Home

Awesome

AirflowtoK8S

Introduction

Sometimes it is really hard to debug Airflow dags when you are using the KubernetesPodOperator object. This package aims to generate a real k8s pod yaml template from an Airflow Kubernetes Pod Operator task. In this way you can get a really easy interface to test if the k8s template it is been correctly generated for your task or tasks, withing your dag, and even you will be able to launch a pod in minikube or a development cluster, before uploading your dag into a production environment, just using the kubernetes apply command.

kubectl apply -f yourfile.yaml

Basic Usage

To use this library you just need to create an AirflowtoYaml instance follow of these four parameters.

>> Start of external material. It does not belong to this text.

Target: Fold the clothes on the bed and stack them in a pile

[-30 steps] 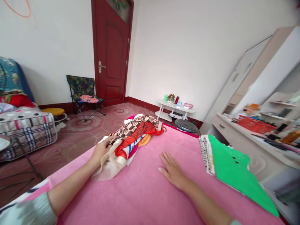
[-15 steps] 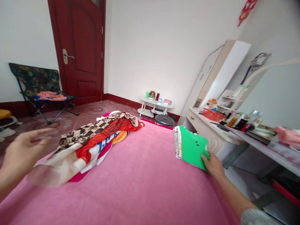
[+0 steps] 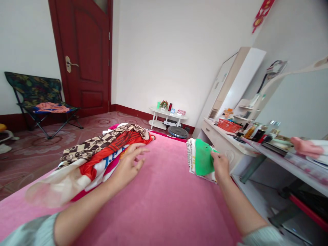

Once you create an instance you just need to call generate_kubernetes_yamls method and all the yaml templates will be created.


debug_instance = AirflowtoYaml(dag_path='tests/fixtures',
                         dag_name='example.py',
                         destination='tests/fixtures',
                         extra_commands=['airflow variables --set KUBERNETES_NAMESPACE prod',
                                         'airflow variables --set ENVIRONMENT_TAG prod'])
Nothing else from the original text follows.